→ Exercise prompt
Although the data below holds other lines too, output only those from the line with "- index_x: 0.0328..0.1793" up to and including the line with "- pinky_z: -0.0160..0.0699", exactly as they appear.

[Opening Record excerpts section]

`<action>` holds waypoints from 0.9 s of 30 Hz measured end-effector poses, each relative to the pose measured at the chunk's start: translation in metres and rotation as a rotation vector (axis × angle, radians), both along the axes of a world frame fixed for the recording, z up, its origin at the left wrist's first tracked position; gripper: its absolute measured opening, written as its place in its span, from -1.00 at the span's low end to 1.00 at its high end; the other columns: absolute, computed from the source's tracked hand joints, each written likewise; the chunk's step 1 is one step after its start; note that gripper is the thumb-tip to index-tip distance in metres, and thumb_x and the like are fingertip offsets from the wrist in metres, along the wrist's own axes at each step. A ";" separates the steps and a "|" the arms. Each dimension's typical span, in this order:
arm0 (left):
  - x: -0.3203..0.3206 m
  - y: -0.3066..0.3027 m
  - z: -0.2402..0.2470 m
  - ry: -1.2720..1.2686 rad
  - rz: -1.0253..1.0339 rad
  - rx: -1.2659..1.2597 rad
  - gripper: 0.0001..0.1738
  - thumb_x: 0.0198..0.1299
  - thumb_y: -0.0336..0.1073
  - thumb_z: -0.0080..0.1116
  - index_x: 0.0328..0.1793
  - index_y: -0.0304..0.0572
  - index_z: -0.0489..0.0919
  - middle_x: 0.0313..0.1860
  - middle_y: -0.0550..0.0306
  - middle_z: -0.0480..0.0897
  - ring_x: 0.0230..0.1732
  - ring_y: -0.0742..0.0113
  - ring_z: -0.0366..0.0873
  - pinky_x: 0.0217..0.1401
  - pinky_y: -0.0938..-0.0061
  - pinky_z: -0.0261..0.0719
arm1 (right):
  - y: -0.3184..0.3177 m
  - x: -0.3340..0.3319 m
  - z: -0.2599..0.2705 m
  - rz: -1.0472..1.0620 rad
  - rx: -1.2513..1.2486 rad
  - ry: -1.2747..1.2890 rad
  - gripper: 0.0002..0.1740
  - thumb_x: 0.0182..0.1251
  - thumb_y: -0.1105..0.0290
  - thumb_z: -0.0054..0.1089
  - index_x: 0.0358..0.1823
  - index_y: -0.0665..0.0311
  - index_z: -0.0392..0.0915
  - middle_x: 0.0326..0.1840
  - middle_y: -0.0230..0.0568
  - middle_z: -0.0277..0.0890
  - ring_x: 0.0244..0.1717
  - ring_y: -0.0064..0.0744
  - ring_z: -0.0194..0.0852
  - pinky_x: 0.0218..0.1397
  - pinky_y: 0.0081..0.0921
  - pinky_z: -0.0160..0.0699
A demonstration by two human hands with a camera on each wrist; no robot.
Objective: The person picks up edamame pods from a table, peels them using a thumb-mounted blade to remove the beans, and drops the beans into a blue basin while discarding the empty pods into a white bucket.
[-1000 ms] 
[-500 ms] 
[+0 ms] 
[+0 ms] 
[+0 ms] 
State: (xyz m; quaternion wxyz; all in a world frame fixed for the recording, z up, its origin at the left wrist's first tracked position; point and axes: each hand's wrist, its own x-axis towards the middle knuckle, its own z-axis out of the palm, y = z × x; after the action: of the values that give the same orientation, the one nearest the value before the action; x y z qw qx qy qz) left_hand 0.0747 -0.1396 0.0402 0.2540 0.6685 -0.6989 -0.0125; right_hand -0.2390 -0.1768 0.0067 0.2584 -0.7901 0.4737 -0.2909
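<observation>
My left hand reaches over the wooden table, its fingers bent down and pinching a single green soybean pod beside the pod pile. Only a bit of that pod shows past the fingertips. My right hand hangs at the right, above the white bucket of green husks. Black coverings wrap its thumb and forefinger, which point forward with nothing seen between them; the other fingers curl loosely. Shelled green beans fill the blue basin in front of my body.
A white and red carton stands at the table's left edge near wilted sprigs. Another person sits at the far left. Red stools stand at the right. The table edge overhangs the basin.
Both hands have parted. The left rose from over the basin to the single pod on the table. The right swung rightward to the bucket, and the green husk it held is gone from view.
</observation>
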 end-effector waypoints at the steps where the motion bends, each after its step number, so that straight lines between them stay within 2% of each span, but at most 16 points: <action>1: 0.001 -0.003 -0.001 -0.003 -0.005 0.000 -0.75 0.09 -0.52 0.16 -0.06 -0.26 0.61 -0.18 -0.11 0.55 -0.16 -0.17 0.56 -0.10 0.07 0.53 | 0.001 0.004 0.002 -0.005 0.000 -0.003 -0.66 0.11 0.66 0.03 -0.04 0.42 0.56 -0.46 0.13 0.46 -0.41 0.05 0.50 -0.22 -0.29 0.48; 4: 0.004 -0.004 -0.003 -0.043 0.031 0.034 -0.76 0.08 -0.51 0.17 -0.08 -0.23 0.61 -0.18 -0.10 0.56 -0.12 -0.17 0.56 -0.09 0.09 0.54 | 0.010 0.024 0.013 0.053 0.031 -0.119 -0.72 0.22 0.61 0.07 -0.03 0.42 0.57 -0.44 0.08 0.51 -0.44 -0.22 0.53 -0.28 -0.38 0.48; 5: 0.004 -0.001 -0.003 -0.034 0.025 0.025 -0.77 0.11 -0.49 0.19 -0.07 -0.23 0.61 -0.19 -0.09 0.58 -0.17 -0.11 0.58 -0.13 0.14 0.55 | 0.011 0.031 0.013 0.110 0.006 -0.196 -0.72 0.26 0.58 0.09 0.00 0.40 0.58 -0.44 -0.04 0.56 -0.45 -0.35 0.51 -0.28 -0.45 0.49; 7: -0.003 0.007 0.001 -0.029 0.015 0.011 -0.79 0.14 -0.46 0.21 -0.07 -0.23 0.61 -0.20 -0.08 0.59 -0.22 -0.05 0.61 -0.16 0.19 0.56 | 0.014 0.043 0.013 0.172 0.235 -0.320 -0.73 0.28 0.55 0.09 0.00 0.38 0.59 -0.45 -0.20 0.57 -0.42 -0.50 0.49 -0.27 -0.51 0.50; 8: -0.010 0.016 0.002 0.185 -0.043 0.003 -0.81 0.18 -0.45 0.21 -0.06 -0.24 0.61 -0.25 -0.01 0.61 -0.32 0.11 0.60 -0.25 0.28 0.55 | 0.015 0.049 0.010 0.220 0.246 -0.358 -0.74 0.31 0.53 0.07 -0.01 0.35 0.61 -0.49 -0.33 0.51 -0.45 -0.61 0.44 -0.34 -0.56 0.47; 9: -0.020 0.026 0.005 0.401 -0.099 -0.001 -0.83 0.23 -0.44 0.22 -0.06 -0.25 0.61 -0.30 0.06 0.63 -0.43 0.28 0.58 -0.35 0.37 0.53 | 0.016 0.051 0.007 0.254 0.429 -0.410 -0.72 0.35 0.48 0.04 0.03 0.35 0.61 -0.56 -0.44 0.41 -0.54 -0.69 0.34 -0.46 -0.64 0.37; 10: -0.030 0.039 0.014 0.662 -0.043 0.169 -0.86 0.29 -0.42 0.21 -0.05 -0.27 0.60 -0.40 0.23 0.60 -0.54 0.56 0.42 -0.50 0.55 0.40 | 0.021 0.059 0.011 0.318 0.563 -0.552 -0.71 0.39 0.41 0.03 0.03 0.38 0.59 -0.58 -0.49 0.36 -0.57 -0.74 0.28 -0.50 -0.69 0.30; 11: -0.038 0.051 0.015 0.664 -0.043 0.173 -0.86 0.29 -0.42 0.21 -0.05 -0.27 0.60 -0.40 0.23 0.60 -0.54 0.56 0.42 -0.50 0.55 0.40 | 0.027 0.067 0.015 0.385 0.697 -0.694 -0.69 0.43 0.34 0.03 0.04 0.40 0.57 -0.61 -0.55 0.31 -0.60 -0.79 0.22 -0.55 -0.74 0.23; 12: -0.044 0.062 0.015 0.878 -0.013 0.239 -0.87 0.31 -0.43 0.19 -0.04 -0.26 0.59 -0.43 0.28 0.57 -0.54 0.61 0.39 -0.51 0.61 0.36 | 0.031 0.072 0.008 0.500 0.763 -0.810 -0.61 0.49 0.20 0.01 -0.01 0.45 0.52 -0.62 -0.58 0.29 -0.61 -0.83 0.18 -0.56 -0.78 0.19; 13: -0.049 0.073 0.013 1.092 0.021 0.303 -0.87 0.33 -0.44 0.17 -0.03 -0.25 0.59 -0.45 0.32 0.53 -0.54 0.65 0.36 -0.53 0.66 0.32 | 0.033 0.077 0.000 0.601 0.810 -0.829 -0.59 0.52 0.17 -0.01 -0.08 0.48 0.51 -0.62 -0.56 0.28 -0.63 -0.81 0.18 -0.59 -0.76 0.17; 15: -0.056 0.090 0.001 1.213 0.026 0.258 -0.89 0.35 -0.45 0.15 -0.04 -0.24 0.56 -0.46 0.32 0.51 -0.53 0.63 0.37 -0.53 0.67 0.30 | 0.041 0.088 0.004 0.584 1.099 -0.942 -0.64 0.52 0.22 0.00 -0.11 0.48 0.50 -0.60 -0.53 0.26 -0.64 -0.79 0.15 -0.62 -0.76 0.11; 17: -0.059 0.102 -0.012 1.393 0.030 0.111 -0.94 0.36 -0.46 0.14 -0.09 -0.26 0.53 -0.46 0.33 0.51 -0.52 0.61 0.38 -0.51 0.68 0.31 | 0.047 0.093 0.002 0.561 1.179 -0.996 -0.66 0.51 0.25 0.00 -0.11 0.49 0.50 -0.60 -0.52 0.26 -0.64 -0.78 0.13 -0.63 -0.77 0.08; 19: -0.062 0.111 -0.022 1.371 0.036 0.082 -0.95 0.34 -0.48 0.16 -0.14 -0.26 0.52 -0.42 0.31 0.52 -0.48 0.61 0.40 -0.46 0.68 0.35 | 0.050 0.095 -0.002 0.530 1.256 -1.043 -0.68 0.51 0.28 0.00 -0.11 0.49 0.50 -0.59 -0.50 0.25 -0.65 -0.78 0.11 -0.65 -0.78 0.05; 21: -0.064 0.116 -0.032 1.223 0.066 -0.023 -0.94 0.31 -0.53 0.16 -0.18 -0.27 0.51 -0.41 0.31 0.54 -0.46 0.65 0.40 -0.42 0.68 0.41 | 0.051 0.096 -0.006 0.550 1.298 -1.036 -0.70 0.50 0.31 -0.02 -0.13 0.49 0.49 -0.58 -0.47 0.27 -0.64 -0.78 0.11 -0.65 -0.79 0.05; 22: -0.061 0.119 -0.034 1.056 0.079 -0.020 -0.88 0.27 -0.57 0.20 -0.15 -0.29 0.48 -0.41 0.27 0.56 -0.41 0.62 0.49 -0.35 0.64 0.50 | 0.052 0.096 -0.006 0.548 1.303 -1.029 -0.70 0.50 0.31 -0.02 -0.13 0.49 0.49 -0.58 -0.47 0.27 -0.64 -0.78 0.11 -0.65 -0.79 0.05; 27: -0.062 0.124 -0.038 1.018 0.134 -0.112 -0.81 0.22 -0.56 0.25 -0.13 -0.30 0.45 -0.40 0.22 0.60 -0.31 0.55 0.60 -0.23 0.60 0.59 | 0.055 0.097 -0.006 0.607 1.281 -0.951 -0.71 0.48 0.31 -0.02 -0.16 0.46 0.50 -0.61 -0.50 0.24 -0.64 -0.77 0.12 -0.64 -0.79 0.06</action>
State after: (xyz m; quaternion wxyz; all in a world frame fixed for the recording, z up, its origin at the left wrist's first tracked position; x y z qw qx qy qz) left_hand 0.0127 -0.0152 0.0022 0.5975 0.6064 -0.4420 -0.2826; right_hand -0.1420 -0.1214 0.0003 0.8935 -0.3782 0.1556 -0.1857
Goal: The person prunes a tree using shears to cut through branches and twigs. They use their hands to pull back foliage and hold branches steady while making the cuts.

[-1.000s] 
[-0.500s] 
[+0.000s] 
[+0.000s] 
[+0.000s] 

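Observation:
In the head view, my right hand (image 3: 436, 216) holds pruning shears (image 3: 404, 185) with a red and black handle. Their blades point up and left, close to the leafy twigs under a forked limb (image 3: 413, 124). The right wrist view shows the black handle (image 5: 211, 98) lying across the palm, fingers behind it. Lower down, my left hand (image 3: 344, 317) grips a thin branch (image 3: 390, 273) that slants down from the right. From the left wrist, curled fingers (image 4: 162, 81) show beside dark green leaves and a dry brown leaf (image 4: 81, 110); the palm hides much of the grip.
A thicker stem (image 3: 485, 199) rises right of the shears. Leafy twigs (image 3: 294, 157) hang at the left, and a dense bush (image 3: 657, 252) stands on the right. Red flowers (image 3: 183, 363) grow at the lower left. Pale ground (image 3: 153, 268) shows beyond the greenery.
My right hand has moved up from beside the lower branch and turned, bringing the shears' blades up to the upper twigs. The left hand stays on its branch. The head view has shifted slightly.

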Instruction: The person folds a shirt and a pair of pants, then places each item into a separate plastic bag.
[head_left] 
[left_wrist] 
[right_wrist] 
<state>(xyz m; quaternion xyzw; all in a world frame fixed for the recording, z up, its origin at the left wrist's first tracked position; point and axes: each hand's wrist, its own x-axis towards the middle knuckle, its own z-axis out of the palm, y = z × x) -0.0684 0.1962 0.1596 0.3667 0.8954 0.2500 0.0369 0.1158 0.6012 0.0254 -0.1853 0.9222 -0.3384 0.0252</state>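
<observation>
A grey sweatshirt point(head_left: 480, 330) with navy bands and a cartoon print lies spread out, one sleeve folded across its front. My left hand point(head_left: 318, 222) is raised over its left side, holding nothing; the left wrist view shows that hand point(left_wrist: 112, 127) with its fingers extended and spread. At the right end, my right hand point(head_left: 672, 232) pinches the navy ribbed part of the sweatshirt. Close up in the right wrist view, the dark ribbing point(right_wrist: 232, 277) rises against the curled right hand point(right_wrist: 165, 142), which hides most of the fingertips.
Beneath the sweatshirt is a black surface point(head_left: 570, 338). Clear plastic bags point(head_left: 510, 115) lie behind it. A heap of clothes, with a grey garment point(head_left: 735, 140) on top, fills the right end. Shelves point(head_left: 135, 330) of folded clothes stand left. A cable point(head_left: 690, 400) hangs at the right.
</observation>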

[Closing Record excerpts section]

→ Answer
  - index_x: 0.0328..0.1793
  - index_y: -0.0304..0.0572
  - index_z: -0.0489..0.0919
  - middle_x: 0.0313..0.1860
  - middle_y: -0.0550..0.0306
  - middle_z: -0.0480..0.0897
  - ring_x: 0.0230..0.1732
  - ring_y: -0.0742..0.0113
  - ring_z: -0.0366..0.0873
  - pinky_x: 0.0217..0.1401
  - pinky_y: -0.0938..-0.0061
  - pinky_z: -0.0261..0.0719
arm1 (right):
  - y: -0.3184..0.3177 m
  - x: -0.3340..0.3319 m
  - z: -0.2599..0.2705 m
  - rz: -1.0472..1.0620 rad
  - rx: -1.2513..1.2486 rad
  - ry: -1.2747..1.2890 rad
  - gripper: 0.0002..0.1740
  - thumb_x: 0.0182..0.1251
  - thumb_y: -0.1105..0.0290
  - thumb_z: -0.0054..0.1089
  - index_x: 0.0358..0.1823
  - index_y: -0.0665..0.0311
  - index_z: -0.0392..0.0915
  - middle_x: 0.0326..0.1840
  - middle_y: -0.0230..0.0568
  - middle_z: -0.0277..0.0890
  - ring_x: 0.0244..0.1717
  - ring_y: -0.0064..0.0744
  - ring_z: -0.0194..0.0852
  - pinky_x: 0.0218..0.1397
  - pinky_y: 0.0081..0.0921
  - pinky_z: -0.0160..0.0699

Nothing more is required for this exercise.